I mean if it’s just a Gyarados that’s from anywhere that’s not Kanto

look, people ask me from time to time what I would do with a Pokémon region based on New Zealand, and I never really want to get into it, for all sorts of reasons not worth talking about here, but if that region were to exist and if someone else were to tell me I needed to make a regional form of Gyarados from some fµ¢£ing place and it doesn’t matter where… well, obviously it’s going to be a taniwha.  Taniwha (the “wh” makes an f sound; TUH-nee-fuh) are serpentine water dragons, creatures of deep lakes, watery caves, river rapids and stormy seas.  They are the distant cousins of the shapeshifting mo‘o of Hawai‘i, who are possibly one of the influences behind Salazzle.  Taniwha are powerful, dangerous and fickle, with some of the European dragons’ tendency to abduct beautiful young women.  On the other hand, some of them are friendly to humanity and can be appeased with gifts, chants and songs.  They create and guard harbours, straits and waterways, and watch over those who show them the proper respect.  When the ancestors of the Māori people first came to New Zealand, some of their canoes were guided across the ocean by ancient taniwha.  A Pokémon based on a taniwha would have all of Gyarados’s renowned potential for destruction, especially if offended or treated disrespectfully, but could also be a benevolent guardian.  You go to it with gifts, and not only does it not murder you, maybe it gives you its blessing for the next time you’re out on a boat.  I think Pokémon trainers are supposed to be responsible for exactly this kind of give-and-take personal relationship with the embodied forces of nature that also exists in traditional Japanese spiritualism.

Lupina Howls asks:

Any updates on the advanced kingslocke rules?

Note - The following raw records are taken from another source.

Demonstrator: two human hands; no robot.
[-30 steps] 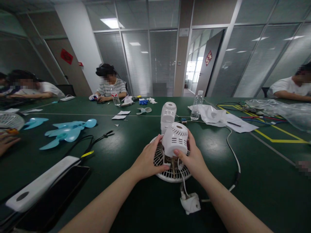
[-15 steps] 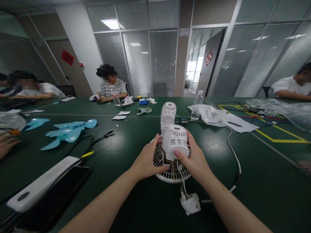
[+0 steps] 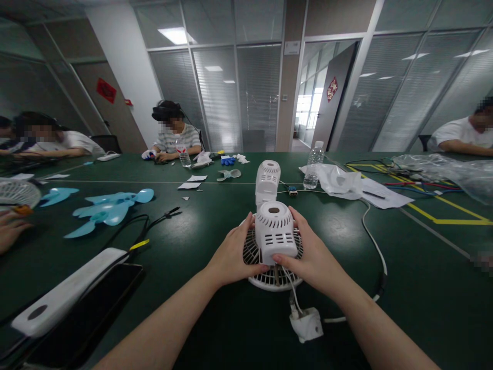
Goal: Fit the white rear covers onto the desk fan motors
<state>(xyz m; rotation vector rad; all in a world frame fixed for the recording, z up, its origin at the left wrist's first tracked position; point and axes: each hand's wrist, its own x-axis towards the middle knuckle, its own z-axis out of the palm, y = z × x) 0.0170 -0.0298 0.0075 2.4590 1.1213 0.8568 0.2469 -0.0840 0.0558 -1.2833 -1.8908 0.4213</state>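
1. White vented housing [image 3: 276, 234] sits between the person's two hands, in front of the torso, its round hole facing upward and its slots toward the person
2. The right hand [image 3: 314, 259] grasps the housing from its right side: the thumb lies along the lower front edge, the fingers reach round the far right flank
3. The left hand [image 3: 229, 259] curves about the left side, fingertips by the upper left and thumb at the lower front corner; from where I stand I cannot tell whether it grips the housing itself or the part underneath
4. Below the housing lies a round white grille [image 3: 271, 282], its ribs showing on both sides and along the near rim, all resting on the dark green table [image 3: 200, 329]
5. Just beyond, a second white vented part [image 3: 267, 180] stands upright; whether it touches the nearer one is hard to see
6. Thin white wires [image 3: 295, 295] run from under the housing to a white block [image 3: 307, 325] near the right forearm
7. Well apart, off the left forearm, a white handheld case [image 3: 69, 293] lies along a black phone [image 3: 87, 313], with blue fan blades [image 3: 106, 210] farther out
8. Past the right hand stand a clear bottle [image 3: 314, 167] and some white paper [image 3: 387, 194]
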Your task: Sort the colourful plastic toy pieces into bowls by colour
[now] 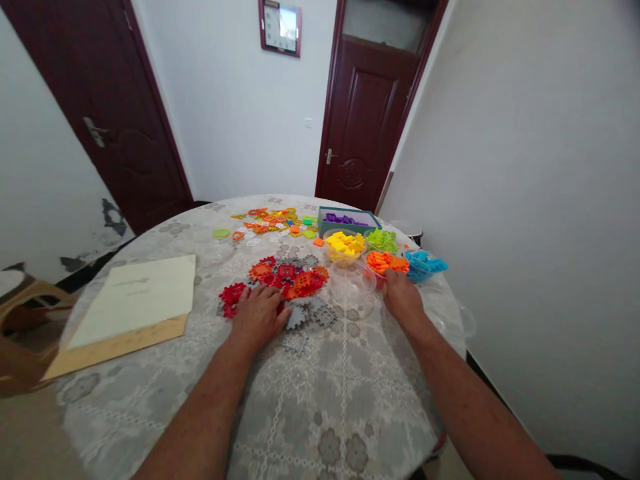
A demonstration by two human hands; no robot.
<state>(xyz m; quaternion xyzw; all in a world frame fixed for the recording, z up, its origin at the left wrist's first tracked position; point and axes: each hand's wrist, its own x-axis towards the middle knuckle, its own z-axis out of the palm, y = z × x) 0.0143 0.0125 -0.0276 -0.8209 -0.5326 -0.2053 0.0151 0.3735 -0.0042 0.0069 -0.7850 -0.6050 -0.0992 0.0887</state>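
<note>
My left hand (259,315) lies palm down on a heap of red and orange plastic pieces (287,279), its fingers spread over the red ones, with grey pieces (310,315) beside it. My right hand (401,295) rests against the rim of a bowl of orange pieces (386,261), fingers curled; what they hold is hidden. An empty clear bowl (351,284) stands between the two hands.
Round table with a lace-patterned cloth (320,400). Bowls of yellow (345,244), green (381,239) and blue (424,264) pieces, a teal box of purple pieces (346,219), a scattered mixed pile (275,223), paper sheets on cardboard (133,300). Wall close on the right, doors behind.
</note>
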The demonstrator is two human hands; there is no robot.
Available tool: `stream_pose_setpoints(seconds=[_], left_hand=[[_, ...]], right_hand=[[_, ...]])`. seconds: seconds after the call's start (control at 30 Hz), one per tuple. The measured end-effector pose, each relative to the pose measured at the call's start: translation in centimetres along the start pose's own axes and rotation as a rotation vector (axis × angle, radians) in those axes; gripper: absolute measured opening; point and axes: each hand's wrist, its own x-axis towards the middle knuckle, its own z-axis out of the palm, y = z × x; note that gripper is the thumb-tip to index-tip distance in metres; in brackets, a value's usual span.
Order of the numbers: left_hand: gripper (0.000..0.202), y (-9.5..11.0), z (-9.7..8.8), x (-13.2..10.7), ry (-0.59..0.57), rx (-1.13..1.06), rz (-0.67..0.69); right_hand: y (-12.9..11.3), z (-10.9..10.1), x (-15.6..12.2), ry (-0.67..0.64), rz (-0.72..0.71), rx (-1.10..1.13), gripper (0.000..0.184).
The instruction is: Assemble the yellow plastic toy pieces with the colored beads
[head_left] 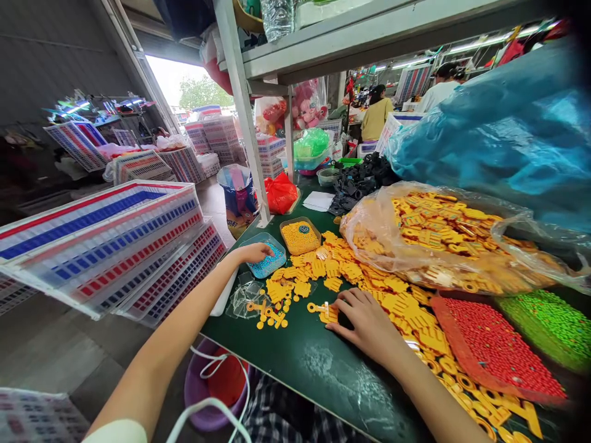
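Note:
My left hand [255, 252] reaches out to a clear tray of small blue beads [269, 261], its fingers curled into the beads at the tray's near edge. My right hand [364, 320] rests on the dark green table [314, 363], fingers bent and pressed on a small yellow plastic piece [323, 309]. A spread of yellow plastic parts [332, 267] lies between and beyond both hands. Beside the blue tray stands a tray of yellow beads [300, 237].
A clear bag of yellow parts [443, 240] fills the table's right. Red beads [494, 344] and green beads [549, 323] lie on trays at the near right. Stacked red-and-blue baskets [111, 246] stand left. Black parts [364, 178] lie farther back. Two people work behind.

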Motion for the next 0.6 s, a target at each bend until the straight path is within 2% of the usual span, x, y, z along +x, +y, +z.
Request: stream_pose_setpoints(seconds=[0.1,0.3,0.6], left_hand=[[0.018,0.8,0.0,-0.5,-0.045,-0.075,0.032],[0.043,1.2,-0.3,-1.7,-0.099,-0.216,0.033],[0.044,0.8,-1.0,-3.1,-0.116,-0.415,0.024]], right_hand=[[0.1,0.0,-0.1,-0.008,0.003,0.016,0.024],[0.1,-0.2,-0.1,-0.021,0.003,0.024,0.023],[0.0,-0.2,-0.2,0.012,-0.015,-0.013,0.022]])
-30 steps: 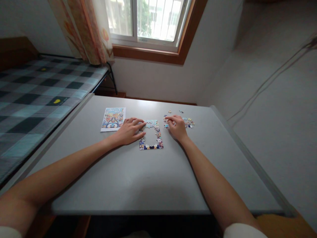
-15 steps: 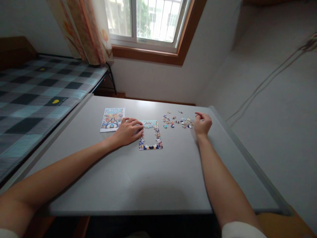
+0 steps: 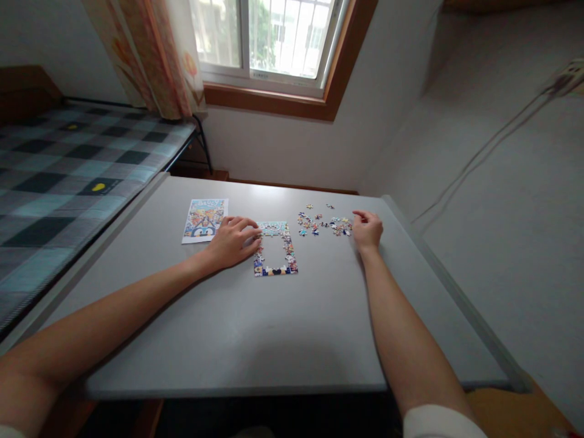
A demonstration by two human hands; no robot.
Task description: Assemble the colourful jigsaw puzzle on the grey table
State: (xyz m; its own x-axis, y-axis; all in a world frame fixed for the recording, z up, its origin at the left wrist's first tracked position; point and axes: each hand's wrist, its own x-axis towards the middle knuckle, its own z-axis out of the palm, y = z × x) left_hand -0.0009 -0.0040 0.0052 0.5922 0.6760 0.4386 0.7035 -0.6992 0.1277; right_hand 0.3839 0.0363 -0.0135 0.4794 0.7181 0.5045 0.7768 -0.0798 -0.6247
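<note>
A partly joined jigsaw puzzle [image 3: 292, 258] lies on the table, its border linked around a bare middle. My left hand [image 3: 233, 241] rests flat with fingers spread, the fingertips on the puzzle's left edge. Beyond it, to the right, is a scatter of loose puzzle pieces [image 3: 335, 226]. At the right end of that scatter is my right hand [image 3: 367, 231], its fingers curled in; whatever they hold, if anything, is hidden. A printed picture sheet [image 3: 201, 220] with a blue and white character lies left of the puzzle, partly under or behind my left hand.
The pale grey table [image 3: 228, 340] has raised strips along its sides. A bed with a checked cover [image 3: 91, 158] stands to the left. Behind are a curtain [image 3: 150, 61] and a window [image 3: 283, 42]; a cord [image 3: 483, 146] hangs along the right wall.
My right hand has shifted slightly left, closer to the loose pieces, and its fingers are more curled. My left hand stays on the puzzle. The view has moved slightly.
</note>
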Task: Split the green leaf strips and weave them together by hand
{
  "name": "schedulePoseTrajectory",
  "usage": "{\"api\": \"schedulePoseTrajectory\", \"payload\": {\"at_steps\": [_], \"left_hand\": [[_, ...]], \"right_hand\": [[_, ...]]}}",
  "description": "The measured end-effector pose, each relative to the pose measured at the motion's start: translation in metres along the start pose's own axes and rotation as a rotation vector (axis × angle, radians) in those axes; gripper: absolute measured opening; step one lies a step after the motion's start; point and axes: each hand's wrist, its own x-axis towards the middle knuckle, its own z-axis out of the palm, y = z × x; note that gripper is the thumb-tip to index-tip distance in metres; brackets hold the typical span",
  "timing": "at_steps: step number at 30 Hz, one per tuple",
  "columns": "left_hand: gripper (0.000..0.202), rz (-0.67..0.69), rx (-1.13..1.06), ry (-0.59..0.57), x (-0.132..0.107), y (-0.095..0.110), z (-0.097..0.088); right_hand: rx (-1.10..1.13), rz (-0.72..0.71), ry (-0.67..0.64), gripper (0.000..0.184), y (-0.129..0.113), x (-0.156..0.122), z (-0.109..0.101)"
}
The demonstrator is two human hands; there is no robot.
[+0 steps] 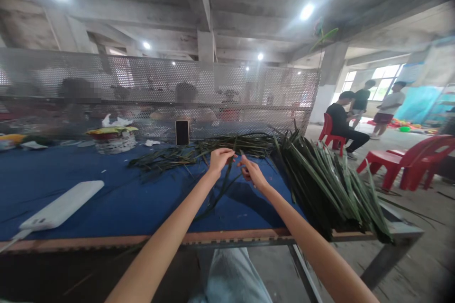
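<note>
Head camera view: a long table covered in blue [138, 208] runs across the room, backed on its far side by a perforated metal screen [149, 75] through which I make out blurred figures. Far right, two people stand, one in a white shirt [391, 102], beside a person in black [339, 118] seated on a red plastic chair [326, 130]; more red chairs [419, 156] stand nearer. A thick bundle of long green leaves [327, 180] covers the table's right end, its near tips reaching past the edge. Left of it, a low heap of narrow leaf strips [163, 158] stretches along the far side, near a white tub [117, 146] topped with something yellow. Over the table's middle, the worker's left hand [221, 158] is pinched on a leaf strip [225, 184] that trails toward the near edge. Just beside it, apart, the right hand [253, 173] has its fingers curled; whether they grip anything, I cannot tell. A white power bank [64, 206] lies near left, cable attached. Beyond the hands, a dark-screened phone [182, 132] stands upright, crumpled tissue [152, 143] to its left.
</note>
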Motion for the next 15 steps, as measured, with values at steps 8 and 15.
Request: {"api": "schedulePoseTrajectory", "payload": {"at_steps": [8,15], "left_hand": [[0.009,0.156,0.148,-0.002,-0.007,-0.026,0.008],[0.009,0.226,0.23,0.013,-0.004,-0.034,0.007]], "right_hand": [[-0.193,-0.069,0.059,0.041,0.012,0.002,0.0],[-0.283,-0.054,0.038,0.033,0.018,0.001,-0.001]]}}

Well, I was going to finish that test run of Heart Gold before publishing them, and I didn’t mean to have a very long break before starting the Kanto section of the game, but then I got COVID, and then my laptop broke down and I had to send it away to be fixed, and both of those things set me back on finishing my PhD thesis which is now very much in full crunch time, and will be for at least the next six weeks (by the way, and this isn’t related to what you’re asking and I’ve said it before, but it bears repeating for anyone else who might be paying attention, I am absolutely not going to touch Scarlet/Violet until mid-December at the very earliest).  So… maybe I need to accept that I’m never actually going to finish that run, just make what revisions I can on the basis of what we saw in the first half, and publish what comes out of that.  Hmm.